-- EXERCISE DETAILS --
Transcribe all the material exactly. Leave every line as it is.

[[ DATA EXTRACT open ]]

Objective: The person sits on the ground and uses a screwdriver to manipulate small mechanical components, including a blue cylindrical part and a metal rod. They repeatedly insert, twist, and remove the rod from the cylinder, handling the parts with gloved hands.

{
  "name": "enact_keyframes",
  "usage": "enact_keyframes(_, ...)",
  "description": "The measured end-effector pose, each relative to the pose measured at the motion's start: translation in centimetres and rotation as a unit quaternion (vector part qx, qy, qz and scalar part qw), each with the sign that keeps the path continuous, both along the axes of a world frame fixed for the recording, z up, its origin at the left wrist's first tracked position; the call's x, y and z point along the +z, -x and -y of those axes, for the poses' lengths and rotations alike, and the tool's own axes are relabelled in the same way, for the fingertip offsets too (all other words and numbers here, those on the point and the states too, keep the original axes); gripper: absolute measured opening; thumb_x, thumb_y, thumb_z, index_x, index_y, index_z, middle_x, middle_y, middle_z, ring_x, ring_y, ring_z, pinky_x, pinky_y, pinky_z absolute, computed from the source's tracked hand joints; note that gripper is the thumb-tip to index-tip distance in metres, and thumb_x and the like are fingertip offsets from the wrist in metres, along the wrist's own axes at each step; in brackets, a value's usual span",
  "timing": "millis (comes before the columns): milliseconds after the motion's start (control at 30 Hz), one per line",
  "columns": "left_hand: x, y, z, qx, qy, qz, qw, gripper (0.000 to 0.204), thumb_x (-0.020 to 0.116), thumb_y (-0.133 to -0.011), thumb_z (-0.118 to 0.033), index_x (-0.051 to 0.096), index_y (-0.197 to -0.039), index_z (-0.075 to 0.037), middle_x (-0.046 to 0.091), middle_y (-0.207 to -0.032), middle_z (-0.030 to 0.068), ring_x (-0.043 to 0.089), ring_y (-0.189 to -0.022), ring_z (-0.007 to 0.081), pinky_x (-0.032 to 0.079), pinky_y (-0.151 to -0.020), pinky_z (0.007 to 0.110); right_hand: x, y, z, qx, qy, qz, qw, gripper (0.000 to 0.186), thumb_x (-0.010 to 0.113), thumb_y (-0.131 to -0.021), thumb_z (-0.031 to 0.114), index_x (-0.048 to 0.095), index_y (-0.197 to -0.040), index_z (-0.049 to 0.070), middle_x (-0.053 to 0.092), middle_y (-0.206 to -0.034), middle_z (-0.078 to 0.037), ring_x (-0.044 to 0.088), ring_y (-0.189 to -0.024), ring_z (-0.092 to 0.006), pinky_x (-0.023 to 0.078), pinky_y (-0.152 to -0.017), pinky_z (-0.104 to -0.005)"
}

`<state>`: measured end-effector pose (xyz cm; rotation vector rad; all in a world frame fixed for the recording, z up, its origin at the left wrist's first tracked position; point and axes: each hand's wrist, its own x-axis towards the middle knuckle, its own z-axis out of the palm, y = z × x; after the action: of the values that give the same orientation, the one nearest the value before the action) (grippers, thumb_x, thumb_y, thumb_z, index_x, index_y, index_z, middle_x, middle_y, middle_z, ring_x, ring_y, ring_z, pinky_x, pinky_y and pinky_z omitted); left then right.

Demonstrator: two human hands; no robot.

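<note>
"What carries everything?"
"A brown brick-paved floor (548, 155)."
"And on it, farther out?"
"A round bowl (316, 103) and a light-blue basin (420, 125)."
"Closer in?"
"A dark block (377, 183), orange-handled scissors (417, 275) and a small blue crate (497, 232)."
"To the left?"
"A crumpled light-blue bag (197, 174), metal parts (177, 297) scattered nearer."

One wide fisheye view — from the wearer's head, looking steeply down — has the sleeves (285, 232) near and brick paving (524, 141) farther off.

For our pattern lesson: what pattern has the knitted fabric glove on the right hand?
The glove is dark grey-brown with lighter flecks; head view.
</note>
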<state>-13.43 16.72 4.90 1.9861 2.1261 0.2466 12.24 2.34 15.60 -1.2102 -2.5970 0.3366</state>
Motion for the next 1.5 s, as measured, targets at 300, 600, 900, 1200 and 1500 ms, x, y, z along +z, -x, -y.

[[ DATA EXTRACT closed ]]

-- SOLVED EXERCISE --
Objective: The person sits on the ground and uses a screwdriver to manipulate small mechanical components, including a blue cylindrical part and a metal rod. They repeatedly insert, twist, and remove the rod from the cylinder, handling the parts with gloved hands.

{
  "name": "enact_keyframes",
  "usage": "enact_keyframes(_, ...)",
  "description": "The measured end-effector pose, each relative to the pose measured at the motion's start: translation in centimetres and rotation as a unit quaternion (vector part qx, qy, qz and scalar part qw), each with the sign that keeps the path continuous, both along the axes of a world frame fixed for the recording, z up, its origin at the left wrist's first tracked position; the call's x, y and z point along the +z, -x and -y of those axes, for the poses' lengths and rotations alike, and the tool's own axes are relabelled in the same way, for the fingertip offsets too (all other words and numbers here, those on the point and the states too, keep the original axes); gripper: absolute measured opening; thumb_x, thumb_y, thumb_z, index_x, index_y, index_z, middle_x, middle_y, middle_z, ring_x, ring_y, ring_z, pinky_x, pinky_y, pinky_z absolute, computed from the source's tracked hand joints; note that gripper is the thumb-tip to index-tip distance in metres, and thumb_x and the like are fingertip offsets from the wrist in metres, along the wrist's own axes at each step; in brackets, a value's usual span",
  "timing": "millis (comes before the columns): milliseconds after the motion's start (control at 30 Hz), one per line",
  "columns": "left_hand: x, y, z, qx, qy, qz, qw, gripper (0.000 to 0.204), thumb_x (-0.020 to 0.116), thumb_y (-0.133 to -0.011), thumb_z (-0.118 to 0.033), index_x (-0.051 to 0.096), index_y (-0.197 to -0.039), index_z (-0.075 to 0.037), middle_x (-0.046 to 0.091), middle_y (-0.207 to -0.032), middle_z (-0.030 to 0.068), ring_x (-0.043 to 0.089), ring_y (-0.189 to -0.022), ring_z (-0.007 to 0.081), pinky_x (-0.032 to 0.079), pinky_y (-0.151 to -0.020), pinky_z (0.007 to 0.110); right_hand: x, y, z, qx, qy, qz, qw, gripper (0.000 to 0.186), thumb_x (-0.010 to 0.113), thumb_y (-0.131 to -0.021), thumb_z (-0.031 to 0.114), index_x (-0.048 to 0.095), index_y (-0.197 to -0.040), index_z (-0.049 to 0.070), middle_x (-0.053 to 0.092), middle_y (-0.206 to -0.034), middle_z (-0.078 to 0.037), ring_x (-0.044 to 0.088), ring_y (-0.189 to -0.024), ring_z (-0.092 to 0.006), pinky_x (-0.023 to 0.078), pinky_y (-0.152 to -0.017), pinky_z (-0.104 to -0.005)"
}

`<state>`: measured end-effector pose (xyz cm; rotation vector rad; all in a world frame fixed for the recording, z up, its origin at the left wrist's first tracked position; point and axes: each hand's wrist, its own x-axis towards the middle knuckle, its own z-axis out of the palm, y = z × x; after the action: of the values that give the same orientation, the one nearest the value before the action) (grippers, thumb_x, thumb_y, thumb_z, index_x, index_y, index_z, middle_x, middle_y, middle_z, ring_x, ring_y, ring_z, pinky_x, pinky_y and pinky_z omitted); left then right.

Demonstrator: two human hands; no robot.

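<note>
"What carries everything?"
"A brown brick-paved floor (548, 155)."
"And on it, farther out?"
"A round bowl (316, 103) and a light-blue basin (420, 125)."
"Closer in?"
"A dark block (377, 183), orange-handled scissors (417, 275) and a small blue crate (497, 232)."
"To the left?"
"A crumpled light-blue bag (197, 174), metal parts (177, 297) scattered nearer."

One wide fisheye view — from the wearer's head, looking steeply down — has the sleeves (285, 232) near and brick paving (524, 141) farther off.

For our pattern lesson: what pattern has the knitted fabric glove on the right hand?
The glove is dark grey-brown with lighter flecks; head view.
</note>
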<state>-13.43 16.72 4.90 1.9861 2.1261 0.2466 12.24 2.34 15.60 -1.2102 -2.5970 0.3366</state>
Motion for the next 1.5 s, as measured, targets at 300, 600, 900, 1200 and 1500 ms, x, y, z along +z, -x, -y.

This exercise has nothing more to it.